* [PROBLEM STATEMENT]: Each line from the one that contains "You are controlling" down to the last line of the material should be retyped exactly as it stands.

* [GIVEN MATERIAL]:
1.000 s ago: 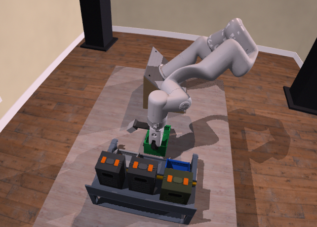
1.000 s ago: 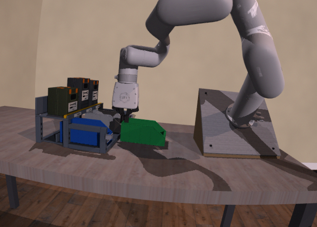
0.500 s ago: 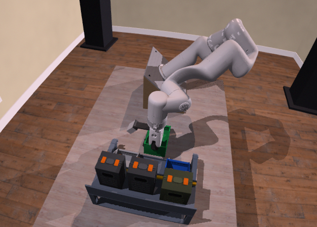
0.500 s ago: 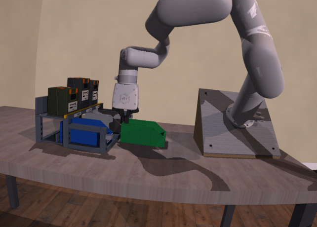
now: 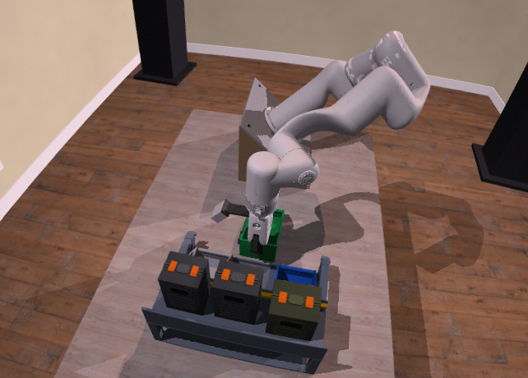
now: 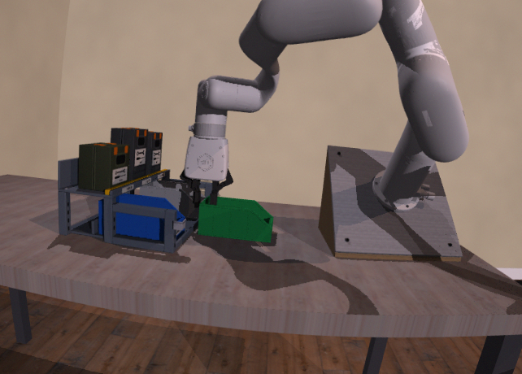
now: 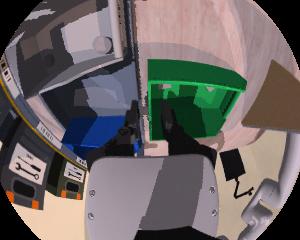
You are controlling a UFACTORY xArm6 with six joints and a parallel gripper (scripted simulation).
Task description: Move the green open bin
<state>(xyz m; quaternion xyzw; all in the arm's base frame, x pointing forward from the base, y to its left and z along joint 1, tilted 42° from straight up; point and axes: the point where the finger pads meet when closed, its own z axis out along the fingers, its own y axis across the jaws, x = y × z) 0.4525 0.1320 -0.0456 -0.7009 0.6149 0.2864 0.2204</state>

* [REPLY TO THE EXERCISE]:
You are controlling a UFACTORY xArm6 with six joints and a parallel gripper (scripted simulation).
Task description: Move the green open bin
<state>(xyz m; quaternion xyzw; all in the arm's base frame, x pointing forward from the base, y to its left and z along joint 1, tilted 42° from straight up; point and axes: the point where the finger pads meet when closed, its own z axis out along the fingers, its own y axis across the jaws, x = y × z) 0.4525 0.1320 -0.0456 -0.7009 0.6149 0.2864 0.2204</state>

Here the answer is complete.